プリテンダー
その日、僕は久しぶりにばあちゃんの家に帰っていた。

前日の夜遅く、ばあちゃんが怪我をしたと近所のおばちゃんから連絡をもらったからだ。

とりあえず3日間の有給をもらい、土日の休日と合わせた5日間、僕はばあちゃんの家に泊まり込んで世話をする事にした。

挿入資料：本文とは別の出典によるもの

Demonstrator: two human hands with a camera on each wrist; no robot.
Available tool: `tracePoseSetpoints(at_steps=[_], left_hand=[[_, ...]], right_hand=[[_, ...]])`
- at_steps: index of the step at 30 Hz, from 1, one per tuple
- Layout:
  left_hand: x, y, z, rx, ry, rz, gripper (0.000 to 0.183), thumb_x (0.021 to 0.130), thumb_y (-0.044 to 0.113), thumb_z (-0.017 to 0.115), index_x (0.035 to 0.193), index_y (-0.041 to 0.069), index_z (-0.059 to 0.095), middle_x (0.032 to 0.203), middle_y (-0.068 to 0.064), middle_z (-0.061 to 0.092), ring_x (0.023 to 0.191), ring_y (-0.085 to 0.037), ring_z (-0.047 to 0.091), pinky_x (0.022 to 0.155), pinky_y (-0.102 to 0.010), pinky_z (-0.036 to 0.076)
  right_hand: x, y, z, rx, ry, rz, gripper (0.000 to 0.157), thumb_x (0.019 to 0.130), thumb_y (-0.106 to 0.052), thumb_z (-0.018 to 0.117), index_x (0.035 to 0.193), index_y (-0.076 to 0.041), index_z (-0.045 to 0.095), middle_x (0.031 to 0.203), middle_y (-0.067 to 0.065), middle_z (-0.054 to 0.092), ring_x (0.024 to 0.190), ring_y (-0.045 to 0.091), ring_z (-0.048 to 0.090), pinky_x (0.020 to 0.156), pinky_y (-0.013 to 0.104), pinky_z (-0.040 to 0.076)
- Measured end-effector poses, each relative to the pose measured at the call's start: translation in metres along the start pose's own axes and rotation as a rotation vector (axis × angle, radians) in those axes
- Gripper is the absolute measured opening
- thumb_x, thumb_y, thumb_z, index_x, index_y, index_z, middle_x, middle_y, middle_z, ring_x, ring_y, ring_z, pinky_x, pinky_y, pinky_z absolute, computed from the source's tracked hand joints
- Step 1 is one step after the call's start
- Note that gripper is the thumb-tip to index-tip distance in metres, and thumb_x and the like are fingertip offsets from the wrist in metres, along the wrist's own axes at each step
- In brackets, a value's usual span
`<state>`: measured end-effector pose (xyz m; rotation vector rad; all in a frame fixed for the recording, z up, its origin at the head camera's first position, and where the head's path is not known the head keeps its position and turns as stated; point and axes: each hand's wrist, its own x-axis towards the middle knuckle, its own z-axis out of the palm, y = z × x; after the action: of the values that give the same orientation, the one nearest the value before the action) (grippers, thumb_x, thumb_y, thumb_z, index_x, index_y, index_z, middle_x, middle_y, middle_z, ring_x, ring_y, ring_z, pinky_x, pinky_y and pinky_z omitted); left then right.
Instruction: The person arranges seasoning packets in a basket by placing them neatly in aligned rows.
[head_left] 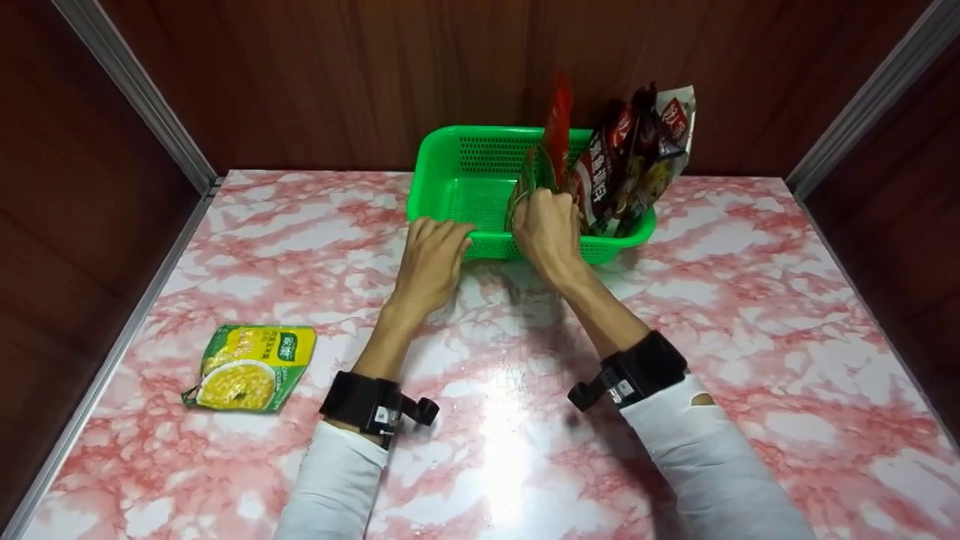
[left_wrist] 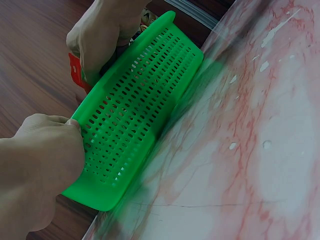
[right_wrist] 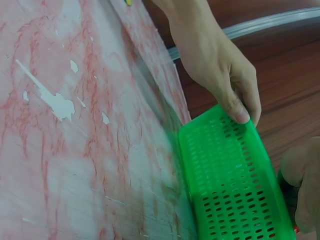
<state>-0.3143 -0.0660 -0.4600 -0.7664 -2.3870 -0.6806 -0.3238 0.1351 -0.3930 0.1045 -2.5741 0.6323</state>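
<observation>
In the head view a green plastic basket [head_left: 487,244] with slotted walls stands at the back of the table. My left hand [head_left: 431,262] grips its near rim at the left corner, thumb outside the wall in the right wrist view. My right hand [head_left: 551,229] reaches over the same rim and holds a green packet [head_left: 526,176] inside, its lower part hidden by the hand and basket wall. Just behind stands a red packet [head_left: 557,131]. Dark brown packets [head_left: 604,161] and a white-edged packet [head_left: 679,116] lean at the basket's right end.
A yellow-and-green food packet [head_left: 251,367] lies flat on the red-and-white marbled table [head_left: 735,300] at the left. A wooden panel [head_left: 315,82] rises close behind the basket. Side panels with metal edge strips [head_left: 142,82] bound the table.
</observation>
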Motion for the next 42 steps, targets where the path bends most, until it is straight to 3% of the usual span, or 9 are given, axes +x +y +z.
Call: tracePoseSetpoints(at_steps=[7,11,16,20,28,31,37,42], left_hand=[[-0.001,-0.001,0.002,0.012,0.014,0.011,0.034,0.12,0.022,0.053,0.135,0.002,0.076,0.124,-0.016,0.083,0.115,-0.04,0.071,0.119,-0.055,0.045],[-0.001,0.0,0.002,0.011,0.025,0.014,0.031,0.118,0.02,0.056,0.133,0.003,0.077,0.122,-0.016,0.083,0.114,-0.04,0.071,0.118,-0.055,0.045],[0.0,0.001,0.002,0.002,0.032,0.013,0.026,0.116,0.016,0.061,0.132,0.003,0.077,0.121,-0.017,0.083,0.113,-0.041,0.071,0.116,-0.055,0.046],[0.0,0.001,0.002,0.011,0.027,0.01,0.029,0.117,0.019,0.058,0.132,0.003,0.077,0.121,-0.016,0.083,0.113,-0.04,0.071,0.116,-0.055,0.046],[0.001,0.0,0.001,-0.013,0.0,-0.011,0.028,0.116,0.016,0.06,0.134,0.002,0.076,0.123,-0.017,0.083,0.116,-0.042,0.071,0.119,-0.056,0.044],[0.001,0.0,0.0,-0.011,-0.001,-0.012,0.028,0.116,0.016,0.059,0.134,0.002,0.076,0.123,-0.017,0.082,0.115,-0.042,0.07,0.119,-0.056,0.044],[0.0,0.0,0.0,0.012,0.0,-0.003,0.028,0.117,0.016,0.057,0.134,0.003,0.076,0.123,-0.017,0.083,0.115,-0.042,0.069,0.12,-0.055,0.044],[0.0,0.0,0.0,0.008,0.004,-0.001,0.029,0.117,0.017,0.058,0.133,0.003,0.076,0.122,-0.017,0.083,0.117,-0.042,0.07,0.12,-0.056,0.044]], right_hand=[[-0.004,0.001,-0.001,-0.007,0.012,-0.017,0.04,0.108,-0.013,0.058,0.068,-0.015,0.049,0.073,0.026,0.074,0.075,0.047,0.079,0.064,0.058,0.063],[-0.006,0.002,-0.003,-0.008,0.013,-0.021,0.038,0.11,-0.021,0.063,0.075,-0.005,0.066,0.087,0.036,0.079,0.084,0.054,0.08,0.072,0.061,0.067],[-0.008,0.004,-0.006,0.012,0.011,-0.012,0.039,0.109,-0.024,0.065,0.079,0.0,0.071,0.089,0.036,0.079,0.086,0.055,0.08,0.076,0.063,0.067],[-0.009,0.008,-0.008,0.024,0.019,-0.001,0.036,0.108,-0.025,0.068,0.081,0.0,0.071,0.09,0.037,0.079,0.085,0.056,0.08,0.075,0.064,0.066],[-0.011,0.015,-0.011,0.011,0.024,0.01,0.041,0.109,-0.029,0.066,0.074,-0.011,0.057,0.074,0.028,0.074,0.074,0.051,0.078,0.066,0.061,0.064],[-0.011,0.016,-0.011,0.001,0.03,0.001,0.041,0.11,-0.03,0.066,0.075,-0.009,0.059,0.073,0.027,0.074,0.071,0.05,0.077,0.064,0.061,0.063],[-0.014,0.018,-0.013,-0.02,0.029,-0.022,0.04,0.11,-0.032,0.064,0.092,0.003,0.073,0.073,0.025,0.073,0.062,0.042,0.073,0.058,0.057,0.062],[-0.02,0.024,-0.02,-0.001,0.037,-0.077,0.046,0.111,-0.034,0.064,0.112,0.01,0.078,0.066,0.018,0.064,0.052,0.027,0.056,0.048,0.045,0.049]])
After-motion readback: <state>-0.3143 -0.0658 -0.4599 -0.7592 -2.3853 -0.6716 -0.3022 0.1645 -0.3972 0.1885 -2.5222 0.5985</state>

久しぶりに会うばあちゃんは少し老けたというか、小さく見えた。

ばあちゃんは買い物の帰りに道路の段差に足を取られて転び、その拍子についた手首を捻挫してしまったらしい。

骨に異常がなかったのは、不幸中の幸いだ。

膝とてのひらにも大きな擦り傷ができていた。

これくらいの怪我で大袈裟だとばあちゃんは笑う。

でもやっぱり、こんな時くらいは僕を頼ってほしい。

いくら元気と言ってももう高齢だから、小さな怪我や病気も油断はできない。


近所の人たちとの付き合いがあるから一人でも大丈夫だと前から言っていたけど、ばあちゃんはこんなふうに怪我をしても、僕には心配掛けまいと連絡を寄越さなかった。

実の両親なんかより、ばあちゃんの方がずっと僕の親らしいと思う。

僕にとっては大切なたった一人の育ての親だ。

目一杯親孝行しよう。

いつか僕が結婚する時も子供が生まれる時にもいて欲しいから、元気で長生きしてくれないと困るもんな。